(DESCRIPTION OF THE TASK)
Pull every line holding the string "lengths" from the records below.

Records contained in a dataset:
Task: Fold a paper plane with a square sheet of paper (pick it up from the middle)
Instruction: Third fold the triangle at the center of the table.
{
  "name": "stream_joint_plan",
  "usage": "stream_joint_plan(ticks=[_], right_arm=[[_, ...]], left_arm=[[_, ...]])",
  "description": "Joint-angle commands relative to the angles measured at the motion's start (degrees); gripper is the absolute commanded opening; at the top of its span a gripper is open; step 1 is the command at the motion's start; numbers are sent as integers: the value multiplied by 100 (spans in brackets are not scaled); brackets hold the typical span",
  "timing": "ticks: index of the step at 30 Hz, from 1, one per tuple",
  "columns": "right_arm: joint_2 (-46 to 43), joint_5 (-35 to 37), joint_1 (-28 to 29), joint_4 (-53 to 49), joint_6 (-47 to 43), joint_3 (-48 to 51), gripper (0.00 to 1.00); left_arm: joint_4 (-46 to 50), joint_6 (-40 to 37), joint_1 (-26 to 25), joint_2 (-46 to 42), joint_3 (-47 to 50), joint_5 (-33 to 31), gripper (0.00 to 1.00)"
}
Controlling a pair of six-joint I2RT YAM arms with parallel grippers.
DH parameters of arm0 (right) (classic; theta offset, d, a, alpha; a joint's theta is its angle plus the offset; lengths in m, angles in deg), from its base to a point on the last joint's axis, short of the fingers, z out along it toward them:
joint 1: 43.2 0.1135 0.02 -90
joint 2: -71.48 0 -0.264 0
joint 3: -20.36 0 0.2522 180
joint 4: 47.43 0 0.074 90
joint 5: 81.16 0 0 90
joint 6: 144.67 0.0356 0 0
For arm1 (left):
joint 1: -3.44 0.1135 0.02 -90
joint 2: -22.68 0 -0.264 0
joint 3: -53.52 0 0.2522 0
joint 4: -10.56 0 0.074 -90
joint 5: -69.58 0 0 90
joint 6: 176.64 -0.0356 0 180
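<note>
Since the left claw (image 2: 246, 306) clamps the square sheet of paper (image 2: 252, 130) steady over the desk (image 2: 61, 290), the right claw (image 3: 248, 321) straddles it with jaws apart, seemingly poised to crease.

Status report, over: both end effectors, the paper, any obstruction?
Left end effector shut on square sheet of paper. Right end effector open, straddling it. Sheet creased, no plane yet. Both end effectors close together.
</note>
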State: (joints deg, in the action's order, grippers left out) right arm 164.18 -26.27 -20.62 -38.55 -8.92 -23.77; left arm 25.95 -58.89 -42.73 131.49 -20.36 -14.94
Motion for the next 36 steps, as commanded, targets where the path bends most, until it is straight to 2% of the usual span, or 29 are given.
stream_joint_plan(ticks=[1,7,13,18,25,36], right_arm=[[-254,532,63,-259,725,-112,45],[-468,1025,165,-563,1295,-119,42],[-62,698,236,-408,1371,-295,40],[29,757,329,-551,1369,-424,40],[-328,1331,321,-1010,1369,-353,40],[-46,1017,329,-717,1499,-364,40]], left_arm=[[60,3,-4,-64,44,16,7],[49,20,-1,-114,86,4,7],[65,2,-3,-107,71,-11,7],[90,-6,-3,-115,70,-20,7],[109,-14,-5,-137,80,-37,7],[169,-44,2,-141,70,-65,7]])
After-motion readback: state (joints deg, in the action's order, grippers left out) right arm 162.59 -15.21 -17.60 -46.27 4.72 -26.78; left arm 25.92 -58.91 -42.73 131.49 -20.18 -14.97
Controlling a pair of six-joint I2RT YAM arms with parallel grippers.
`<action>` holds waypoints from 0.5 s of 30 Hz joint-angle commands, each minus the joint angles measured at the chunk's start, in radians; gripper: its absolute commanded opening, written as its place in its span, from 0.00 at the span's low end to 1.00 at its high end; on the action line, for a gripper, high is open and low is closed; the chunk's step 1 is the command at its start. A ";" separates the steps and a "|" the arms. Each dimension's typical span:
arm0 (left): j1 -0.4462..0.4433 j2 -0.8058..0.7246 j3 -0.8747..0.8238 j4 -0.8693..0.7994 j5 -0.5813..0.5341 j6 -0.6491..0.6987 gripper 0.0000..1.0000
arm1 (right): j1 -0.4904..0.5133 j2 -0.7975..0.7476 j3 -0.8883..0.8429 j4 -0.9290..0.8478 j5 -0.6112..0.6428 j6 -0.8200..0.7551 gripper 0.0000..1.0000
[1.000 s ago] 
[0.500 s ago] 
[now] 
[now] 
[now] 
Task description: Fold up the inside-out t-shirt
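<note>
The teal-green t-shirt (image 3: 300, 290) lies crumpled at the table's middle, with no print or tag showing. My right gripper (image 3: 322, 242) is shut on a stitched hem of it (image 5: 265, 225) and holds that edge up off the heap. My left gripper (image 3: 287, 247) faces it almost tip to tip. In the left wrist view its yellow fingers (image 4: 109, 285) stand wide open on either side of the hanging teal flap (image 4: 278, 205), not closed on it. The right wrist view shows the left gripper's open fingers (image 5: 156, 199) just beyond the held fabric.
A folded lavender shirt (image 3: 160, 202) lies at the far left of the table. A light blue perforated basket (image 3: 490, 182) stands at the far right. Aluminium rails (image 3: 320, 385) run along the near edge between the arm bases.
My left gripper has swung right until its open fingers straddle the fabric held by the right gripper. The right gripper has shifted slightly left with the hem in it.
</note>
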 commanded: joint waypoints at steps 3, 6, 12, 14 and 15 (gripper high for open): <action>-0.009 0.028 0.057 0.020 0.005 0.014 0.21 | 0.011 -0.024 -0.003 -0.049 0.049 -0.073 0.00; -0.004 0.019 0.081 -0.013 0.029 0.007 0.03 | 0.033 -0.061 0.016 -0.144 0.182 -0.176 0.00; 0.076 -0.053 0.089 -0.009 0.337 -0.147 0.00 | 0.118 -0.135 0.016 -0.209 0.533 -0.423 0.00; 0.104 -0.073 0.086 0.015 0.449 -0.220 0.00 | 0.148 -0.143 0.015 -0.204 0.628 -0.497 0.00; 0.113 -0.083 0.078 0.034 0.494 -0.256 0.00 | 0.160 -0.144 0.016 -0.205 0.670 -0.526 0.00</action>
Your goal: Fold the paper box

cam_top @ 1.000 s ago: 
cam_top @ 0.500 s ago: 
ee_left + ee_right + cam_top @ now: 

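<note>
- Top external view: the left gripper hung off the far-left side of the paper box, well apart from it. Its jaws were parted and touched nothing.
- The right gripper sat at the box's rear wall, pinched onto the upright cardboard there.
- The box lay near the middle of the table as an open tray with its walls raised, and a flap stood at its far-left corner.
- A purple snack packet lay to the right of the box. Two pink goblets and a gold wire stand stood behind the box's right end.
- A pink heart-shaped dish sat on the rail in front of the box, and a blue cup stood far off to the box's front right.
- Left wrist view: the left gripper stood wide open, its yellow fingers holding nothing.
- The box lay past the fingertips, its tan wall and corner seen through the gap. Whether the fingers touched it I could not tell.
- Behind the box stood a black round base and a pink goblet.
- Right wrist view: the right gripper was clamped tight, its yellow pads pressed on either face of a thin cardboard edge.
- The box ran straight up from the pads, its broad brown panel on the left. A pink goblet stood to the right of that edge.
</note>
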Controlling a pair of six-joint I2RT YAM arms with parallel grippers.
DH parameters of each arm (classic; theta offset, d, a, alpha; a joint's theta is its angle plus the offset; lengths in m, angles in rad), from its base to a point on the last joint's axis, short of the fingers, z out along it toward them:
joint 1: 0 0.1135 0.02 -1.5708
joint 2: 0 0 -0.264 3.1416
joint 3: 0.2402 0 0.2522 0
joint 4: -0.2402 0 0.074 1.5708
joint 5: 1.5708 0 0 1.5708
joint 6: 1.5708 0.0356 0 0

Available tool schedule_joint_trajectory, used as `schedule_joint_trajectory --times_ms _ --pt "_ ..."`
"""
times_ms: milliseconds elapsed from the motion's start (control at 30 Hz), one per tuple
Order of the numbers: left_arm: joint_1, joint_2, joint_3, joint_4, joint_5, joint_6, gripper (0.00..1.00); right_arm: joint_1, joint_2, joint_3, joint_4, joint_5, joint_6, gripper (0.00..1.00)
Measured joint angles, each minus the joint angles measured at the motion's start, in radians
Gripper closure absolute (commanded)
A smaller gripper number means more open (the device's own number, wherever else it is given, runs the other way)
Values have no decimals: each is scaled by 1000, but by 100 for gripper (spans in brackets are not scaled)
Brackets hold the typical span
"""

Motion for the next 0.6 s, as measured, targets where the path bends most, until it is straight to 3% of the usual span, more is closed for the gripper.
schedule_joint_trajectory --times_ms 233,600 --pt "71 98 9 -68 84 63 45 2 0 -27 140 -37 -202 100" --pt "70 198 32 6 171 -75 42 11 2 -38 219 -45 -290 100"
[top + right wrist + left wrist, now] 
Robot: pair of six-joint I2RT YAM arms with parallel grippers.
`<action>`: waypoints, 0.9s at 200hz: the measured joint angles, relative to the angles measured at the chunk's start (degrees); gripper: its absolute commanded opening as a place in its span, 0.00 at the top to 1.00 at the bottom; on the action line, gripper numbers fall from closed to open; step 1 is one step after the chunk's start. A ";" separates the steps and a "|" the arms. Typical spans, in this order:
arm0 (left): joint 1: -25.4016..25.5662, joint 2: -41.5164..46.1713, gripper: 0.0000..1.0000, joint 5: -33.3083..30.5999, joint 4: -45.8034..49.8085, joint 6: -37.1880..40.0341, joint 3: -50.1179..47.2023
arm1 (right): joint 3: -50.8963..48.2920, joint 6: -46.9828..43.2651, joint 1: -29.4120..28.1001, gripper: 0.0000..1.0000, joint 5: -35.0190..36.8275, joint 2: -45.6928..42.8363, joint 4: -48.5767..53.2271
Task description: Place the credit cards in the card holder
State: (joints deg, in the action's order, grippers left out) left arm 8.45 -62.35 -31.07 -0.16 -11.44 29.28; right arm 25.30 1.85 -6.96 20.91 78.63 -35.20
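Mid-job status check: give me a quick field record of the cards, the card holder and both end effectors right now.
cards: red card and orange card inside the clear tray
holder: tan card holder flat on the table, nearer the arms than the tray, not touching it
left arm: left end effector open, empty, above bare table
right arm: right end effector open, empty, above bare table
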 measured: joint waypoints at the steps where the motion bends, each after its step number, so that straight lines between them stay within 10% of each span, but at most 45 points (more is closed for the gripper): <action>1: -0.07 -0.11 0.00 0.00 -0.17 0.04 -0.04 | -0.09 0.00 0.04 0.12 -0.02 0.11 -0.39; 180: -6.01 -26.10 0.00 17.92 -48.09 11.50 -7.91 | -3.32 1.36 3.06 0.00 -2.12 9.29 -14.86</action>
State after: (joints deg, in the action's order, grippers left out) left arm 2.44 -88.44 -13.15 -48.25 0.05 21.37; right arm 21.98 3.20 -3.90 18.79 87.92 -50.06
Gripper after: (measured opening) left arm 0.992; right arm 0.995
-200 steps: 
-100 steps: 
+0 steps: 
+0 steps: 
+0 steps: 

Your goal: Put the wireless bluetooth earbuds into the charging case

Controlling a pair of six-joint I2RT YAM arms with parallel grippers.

(EXERCISE RESULT)
DH parameters of arm0 (right) (classic; theta offset, d, a, alpha; a joint's theta is its angle plus the offset; lengths in m, angles in deg), from its base to a point on the last joint's axis, short of the fingers, z out along it toward them:
DH parameters of each arm (classic; theta offset, d, a, alpha; a joint's theta is its angle plus the offset; lengths in m, angles in rad), from its base to a point on the last joint's axis, short of the fingers, z out along it toward them:

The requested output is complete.